Unnamed: 0,Purchase ID,SN,Age,Gender,Item ID,Item Name,Price
0,0,Lisim78,20,Male,108,"Extraction, Quickblade Of Trembling Hands",3.53
1,1,Lisovynya38,40,Male,143,Frenzied Scimitar,1.56
2,2,Ithergue48,24,Male,92,Final Critic,4.88
3,3,Chamassasya86,24,Male,100,Blindscythe,3.27
4,4,Iskosia90,23,Male,131,Fury,1.44


## Player Count

In [2]:
player_count = df_pd["SN"].nunique()
df_player_count = pd.DataFrame({"Total Players":[player_count]})
df_player_count
#print(f"Total number of unique players: {player_count}") 

Unnamed: 0,Total Players
0,576


## Purchasing Analysis (Total)

*NOTE: The assignment calculates average item price at 3.05, but that includes duplicate items. I have put that calculation as the Average Spent on Items and calculated the average item price using an unduplicated list of items.

In [3]:
#Create calculations and a dataframe to display the total purchases analysis

#Count Unique Items
uniqueItems = df_pd["Item ID"].nunique()

#count number of items sold
items_sold = df_pd["Purchase ID"].count()

#Calculate total revenue by summing price column
totalRev = df_pd["Price"].sum()

#Find Mean to calculate Avg spent on items. 
avgPrchs = round(df_pd["Price"].mean(), 2)
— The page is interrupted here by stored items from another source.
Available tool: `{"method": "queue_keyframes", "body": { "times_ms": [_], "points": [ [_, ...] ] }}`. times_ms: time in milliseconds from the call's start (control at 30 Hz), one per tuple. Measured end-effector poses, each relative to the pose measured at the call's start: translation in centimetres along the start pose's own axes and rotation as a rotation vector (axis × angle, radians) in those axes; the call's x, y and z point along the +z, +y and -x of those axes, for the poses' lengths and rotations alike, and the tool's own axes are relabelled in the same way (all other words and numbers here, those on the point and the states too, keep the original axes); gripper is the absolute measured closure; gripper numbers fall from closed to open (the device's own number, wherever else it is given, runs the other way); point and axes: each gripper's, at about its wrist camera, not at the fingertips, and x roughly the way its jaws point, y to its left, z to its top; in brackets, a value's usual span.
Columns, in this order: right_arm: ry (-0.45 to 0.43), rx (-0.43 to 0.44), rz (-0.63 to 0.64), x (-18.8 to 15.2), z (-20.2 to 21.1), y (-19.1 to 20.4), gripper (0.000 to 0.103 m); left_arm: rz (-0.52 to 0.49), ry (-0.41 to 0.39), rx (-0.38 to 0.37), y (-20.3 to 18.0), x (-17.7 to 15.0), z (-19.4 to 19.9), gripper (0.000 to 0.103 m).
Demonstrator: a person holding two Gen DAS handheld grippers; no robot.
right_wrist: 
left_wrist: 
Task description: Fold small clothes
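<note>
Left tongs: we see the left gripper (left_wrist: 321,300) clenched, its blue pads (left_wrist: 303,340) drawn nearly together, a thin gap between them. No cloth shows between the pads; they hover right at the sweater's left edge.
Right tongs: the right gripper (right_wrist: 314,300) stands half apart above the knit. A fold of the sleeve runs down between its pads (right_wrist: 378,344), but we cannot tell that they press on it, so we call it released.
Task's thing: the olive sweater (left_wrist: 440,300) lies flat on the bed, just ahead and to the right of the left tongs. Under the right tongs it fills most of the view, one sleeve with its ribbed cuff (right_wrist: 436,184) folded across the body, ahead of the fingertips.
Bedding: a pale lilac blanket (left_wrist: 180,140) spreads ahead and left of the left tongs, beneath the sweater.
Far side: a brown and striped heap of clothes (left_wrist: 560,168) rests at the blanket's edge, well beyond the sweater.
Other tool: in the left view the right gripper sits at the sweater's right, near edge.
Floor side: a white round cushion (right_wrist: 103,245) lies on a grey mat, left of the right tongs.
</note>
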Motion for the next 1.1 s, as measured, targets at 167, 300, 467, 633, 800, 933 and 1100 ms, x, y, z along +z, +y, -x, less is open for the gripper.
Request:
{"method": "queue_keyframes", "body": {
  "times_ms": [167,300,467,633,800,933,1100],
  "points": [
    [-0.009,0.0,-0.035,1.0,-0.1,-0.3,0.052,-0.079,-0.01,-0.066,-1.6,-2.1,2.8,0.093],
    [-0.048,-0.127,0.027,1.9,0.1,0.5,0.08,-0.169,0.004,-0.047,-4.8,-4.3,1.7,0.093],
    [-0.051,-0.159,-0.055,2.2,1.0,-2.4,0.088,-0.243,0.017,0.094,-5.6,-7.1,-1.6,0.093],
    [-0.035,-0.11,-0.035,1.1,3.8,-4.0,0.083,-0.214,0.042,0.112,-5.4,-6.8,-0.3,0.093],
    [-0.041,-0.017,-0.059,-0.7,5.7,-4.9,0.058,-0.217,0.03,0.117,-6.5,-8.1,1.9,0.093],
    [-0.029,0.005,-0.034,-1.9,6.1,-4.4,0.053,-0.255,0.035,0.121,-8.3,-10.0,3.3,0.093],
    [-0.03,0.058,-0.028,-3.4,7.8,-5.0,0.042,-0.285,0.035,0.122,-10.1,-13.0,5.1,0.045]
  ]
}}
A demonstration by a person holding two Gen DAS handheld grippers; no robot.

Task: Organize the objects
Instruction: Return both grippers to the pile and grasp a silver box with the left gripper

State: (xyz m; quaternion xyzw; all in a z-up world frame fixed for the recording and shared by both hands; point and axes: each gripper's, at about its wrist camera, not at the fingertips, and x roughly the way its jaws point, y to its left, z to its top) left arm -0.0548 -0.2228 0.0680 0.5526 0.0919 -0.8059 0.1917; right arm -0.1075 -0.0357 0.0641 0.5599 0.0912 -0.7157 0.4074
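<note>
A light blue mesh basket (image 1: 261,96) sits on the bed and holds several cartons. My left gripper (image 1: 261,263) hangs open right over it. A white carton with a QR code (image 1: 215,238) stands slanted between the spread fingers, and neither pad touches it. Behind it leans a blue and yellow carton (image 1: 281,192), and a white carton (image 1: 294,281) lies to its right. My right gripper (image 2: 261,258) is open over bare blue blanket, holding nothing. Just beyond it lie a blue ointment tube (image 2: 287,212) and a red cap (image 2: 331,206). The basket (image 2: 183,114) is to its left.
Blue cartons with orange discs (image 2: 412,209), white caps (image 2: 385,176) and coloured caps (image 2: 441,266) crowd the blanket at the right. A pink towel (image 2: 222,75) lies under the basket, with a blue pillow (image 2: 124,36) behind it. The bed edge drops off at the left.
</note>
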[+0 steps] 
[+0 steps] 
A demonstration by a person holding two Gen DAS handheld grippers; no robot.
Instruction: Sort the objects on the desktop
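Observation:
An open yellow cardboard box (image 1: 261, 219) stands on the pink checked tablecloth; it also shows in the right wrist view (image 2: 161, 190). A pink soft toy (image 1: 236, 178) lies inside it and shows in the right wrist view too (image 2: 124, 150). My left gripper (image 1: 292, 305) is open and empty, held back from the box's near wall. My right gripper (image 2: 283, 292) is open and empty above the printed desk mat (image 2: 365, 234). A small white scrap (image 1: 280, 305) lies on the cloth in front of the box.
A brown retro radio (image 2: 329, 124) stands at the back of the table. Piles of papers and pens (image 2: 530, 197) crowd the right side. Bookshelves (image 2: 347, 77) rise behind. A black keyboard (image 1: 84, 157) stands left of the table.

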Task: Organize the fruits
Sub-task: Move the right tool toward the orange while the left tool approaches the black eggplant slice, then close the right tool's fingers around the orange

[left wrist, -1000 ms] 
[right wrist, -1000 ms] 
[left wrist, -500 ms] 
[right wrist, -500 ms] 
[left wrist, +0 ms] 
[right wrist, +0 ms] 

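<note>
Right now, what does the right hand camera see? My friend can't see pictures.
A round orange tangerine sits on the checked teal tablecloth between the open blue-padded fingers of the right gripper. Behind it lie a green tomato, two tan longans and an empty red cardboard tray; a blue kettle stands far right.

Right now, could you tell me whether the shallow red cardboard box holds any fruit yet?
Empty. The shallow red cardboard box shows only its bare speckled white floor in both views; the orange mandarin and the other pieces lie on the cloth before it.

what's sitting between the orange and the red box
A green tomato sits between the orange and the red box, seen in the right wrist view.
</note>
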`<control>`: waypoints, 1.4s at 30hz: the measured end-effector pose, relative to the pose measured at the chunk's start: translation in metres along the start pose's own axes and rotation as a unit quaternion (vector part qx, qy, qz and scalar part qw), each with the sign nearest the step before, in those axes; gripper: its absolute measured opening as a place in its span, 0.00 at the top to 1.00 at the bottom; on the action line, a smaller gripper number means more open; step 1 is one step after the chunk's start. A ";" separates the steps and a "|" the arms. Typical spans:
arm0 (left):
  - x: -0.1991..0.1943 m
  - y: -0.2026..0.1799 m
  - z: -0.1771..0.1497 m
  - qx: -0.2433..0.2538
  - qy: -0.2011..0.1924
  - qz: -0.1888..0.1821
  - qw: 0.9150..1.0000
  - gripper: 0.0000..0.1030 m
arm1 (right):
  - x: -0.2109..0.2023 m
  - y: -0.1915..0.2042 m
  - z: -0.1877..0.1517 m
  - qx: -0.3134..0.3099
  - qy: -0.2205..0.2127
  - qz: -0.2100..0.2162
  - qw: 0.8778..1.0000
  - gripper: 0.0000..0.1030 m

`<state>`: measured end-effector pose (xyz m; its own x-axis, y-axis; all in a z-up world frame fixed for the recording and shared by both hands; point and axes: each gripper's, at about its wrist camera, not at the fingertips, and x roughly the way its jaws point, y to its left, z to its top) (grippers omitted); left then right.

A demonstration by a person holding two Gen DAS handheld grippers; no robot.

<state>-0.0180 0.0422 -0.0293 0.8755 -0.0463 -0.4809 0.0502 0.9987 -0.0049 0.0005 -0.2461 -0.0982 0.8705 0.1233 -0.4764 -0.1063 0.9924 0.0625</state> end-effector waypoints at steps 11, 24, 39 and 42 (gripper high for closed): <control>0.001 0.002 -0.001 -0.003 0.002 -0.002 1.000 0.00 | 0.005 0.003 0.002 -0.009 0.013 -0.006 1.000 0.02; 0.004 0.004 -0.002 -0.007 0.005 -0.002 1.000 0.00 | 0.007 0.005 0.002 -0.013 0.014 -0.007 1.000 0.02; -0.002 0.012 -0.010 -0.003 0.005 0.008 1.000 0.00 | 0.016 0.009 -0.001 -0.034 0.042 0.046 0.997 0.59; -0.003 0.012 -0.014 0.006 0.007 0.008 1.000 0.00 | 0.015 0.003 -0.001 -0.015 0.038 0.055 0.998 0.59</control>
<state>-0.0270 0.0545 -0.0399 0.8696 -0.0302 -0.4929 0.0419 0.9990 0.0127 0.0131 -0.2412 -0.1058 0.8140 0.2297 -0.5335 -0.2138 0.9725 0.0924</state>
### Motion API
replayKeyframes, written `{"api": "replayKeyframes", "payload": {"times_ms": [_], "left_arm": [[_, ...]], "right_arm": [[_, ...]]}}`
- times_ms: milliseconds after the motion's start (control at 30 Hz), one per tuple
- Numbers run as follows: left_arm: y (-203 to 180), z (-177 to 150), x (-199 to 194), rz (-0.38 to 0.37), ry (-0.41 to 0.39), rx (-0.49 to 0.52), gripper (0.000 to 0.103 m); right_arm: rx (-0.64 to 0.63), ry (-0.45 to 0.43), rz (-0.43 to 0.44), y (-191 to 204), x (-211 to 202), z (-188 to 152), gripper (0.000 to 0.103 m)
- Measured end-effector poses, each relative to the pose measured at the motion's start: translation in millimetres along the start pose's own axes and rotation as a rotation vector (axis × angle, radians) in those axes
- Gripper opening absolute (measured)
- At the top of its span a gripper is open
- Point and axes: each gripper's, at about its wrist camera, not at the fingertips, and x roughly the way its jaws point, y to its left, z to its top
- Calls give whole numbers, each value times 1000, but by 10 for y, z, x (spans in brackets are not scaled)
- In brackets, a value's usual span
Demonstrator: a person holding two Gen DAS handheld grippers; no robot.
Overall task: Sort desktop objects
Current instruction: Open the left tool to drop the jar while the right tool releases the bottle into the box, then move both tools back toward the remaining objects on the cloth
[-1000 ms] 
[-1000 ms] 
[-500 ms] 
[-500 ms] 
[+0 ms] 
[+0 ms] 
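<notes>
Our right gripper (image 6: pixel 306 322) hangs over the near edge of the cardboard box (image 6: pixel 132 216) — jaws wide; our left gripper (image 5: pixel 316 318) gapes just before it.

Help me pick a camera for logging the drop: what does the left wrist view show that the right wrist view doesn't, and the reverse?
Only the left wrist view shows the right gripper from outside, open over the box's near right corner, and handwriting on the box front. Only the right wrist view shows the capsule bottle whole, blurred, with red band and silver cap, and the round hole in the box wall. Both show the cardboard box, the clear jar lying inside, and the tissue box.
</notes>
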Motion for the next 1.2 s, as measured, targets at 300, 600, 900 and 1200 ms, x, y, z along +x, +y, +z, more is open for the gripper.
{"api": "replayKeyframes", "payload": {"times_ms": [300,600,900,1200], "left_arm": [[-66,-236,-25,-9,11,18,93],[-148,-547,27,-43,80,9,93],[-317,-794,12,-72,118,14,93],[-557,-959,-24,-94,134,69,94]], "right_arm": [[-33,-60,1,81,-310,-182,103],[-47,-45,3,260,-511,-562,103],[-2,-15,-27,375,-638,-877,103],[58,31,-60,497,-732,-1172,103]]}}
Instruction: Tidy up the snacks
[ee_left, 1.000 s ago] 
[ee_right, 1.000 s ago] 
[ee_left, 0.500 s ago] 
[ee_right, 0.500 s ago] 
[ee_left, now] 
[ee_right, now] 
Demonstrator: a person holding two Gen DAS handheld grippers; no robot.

#Eliminate Duplicate Items before calculating average item price.
t_item_analysis = df_pd[['Item Name', 'Price']]
t_item_analysis = t_item_analysis.sort_values('Item Name')
t_item_analysis = t_item_analysis.drop_duplicates()

#average price of items after duplicates removed to get actual item avg price
avgPrice = round(t_item_analysis["Price"].mean(), 2)

#create a dataframe to store the values
purchase_summary = pd.DataFrame({"Unique Items": uniqueItems, "Average Item Price ($)": avgPrice, "Total Items Sold":items_sold
                                 ,"Average Spent on Items ($)":avgPrchs,"Total Revenue ($)":"{:,}".format(totalRev)},index=["Data"])
#output dataframe
purchase_summary

Unnamed: 0,Unique Items,Average Item Price ($),Total Items Sold,Average Spent on Items ($),Total Revenue ($)
Data,183,3.04,780,3.05,2379.77


## Gender Demographics

In [4]:
#Create a data frame to summarize the player gender demographics

#Create an unduplicated list of players
df_players = df_pd[['SN', 'Age','Gender']]
df_players = df_players.drop_duplicates()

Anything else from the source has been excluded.